┌──

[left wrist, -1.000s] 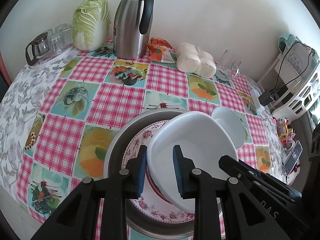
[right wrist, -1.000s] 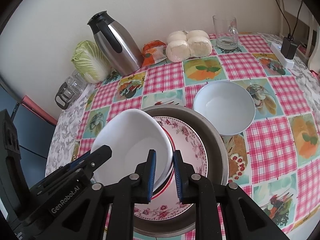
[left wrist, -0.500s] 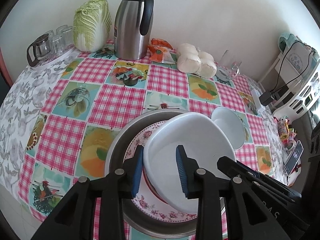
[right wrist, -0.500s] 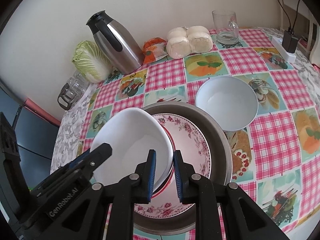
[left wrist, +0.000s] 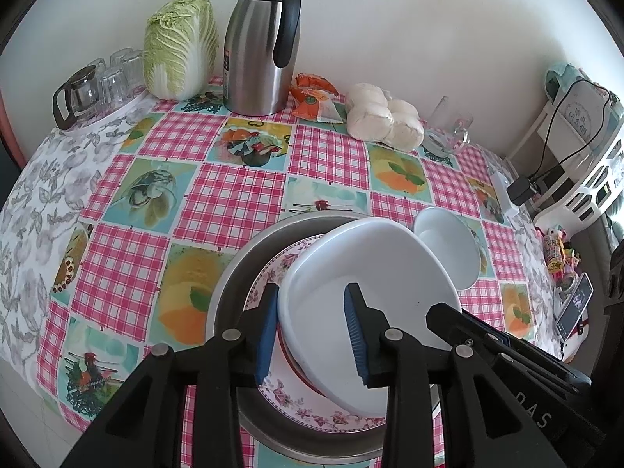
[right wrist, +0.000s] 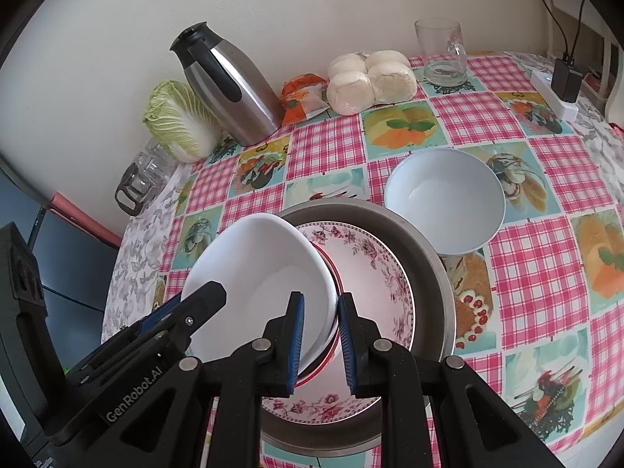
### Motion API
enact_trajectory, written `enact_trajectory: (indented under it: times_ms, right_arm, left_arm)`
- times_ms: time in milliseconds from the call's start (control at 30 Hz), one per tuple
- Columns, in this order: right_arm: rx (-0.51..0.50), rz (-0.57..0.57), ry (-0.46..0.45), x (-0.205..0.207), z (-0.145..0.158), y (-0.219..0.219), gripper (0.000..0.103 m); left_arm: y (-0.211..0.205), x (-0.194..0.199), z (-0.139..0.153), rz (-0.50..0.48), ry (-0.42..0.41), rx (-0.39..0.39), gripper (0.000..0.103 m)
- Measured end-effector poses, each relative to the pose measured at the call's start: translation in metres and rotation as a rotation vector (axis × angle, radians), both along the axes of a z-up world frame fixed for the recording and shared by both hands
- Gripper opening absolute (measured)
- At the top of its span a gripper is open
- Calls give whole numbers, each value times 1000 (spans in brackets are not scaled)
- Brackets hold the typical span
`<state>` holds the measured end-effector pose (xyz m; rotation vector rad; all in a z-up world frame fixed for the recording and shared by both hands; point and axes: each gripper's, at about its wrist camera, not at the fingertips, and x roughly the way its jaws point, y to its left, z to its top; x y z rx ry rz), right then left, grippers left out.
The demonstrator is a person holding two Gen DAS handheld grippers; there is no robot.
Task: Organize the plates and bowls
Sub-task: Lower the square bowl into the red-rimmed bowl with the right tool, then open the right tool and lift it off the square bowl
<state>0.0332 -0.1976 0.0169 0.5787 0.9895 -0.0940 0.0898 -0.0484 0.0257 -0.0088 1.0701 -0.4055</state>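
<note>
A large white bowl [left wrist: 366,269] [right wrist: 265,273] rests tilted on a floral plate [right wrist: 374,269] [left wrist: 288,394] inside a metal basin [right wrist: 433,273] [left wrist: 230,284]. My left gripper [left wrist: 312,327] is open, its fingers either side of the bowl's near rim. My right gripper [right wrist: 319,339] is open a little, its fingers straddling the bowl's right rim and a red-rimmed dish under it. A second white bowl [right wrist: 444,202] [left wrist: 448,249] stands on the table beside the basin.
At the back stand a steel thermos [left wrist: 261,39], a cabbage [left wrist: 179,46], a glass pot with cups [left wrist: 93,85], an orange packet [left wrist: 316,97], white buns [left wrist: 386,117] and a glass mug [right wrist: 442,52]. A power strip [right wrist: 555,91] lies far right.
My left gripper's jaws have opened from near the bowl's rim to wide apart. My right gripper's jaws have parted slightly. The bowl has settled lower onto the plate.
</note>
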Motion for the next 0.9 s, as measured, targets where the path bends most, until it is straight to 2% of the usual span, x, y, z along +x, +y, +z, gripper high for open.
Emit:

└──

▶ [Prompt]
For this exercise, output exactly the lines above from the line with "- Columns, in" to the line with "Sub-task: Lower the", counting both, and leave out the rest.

▶ [Problem solution]
- Columns, in this order: right_arm: rx (-0.51..0.50), rz (-0.57..0.57), ry (-0.46..0.45), x (-0.205..0.207), z (-0.145..0.158), y (-0.219..0.219), gripper (0.000..0.103 m); left_arm: y (-0.211..0.205), x (-0.194..0.199), z (-0.139..0.153), rz (-0.50..0.48), ry (-0.42..0.41), rx (-0.39..0.39), gripper (0.000..0.103 m)
- Measured end-effector poses, each relative to the pose measured at the call's start: translation in metres and rotation as a rotation vector (axis × angle, radians), both along the axes of a z-up world frame fixed for the recording and shared by both hands
- Gripper opening absolute (measured)
- At the top of its span a gripper is open
- Calls give whole numbers, each value times 1000 (spans in brackets are not scaled)
- Brackets hold the typical span
`<state>` holds the measured end-effector pose (xyz m; rotation vector rad; all in a z-up world frame fixed for the recording and shared by both hands; point and axes: each gripper's, at about its wrist camera, not at the fingertips, and x roughly the way its jaws point, y to its left, z to its top; x y z rx ry rz), right then left, grippers left out.
The demonstrator is a person holding two Gen DAS handheld grippers; there is no robot.
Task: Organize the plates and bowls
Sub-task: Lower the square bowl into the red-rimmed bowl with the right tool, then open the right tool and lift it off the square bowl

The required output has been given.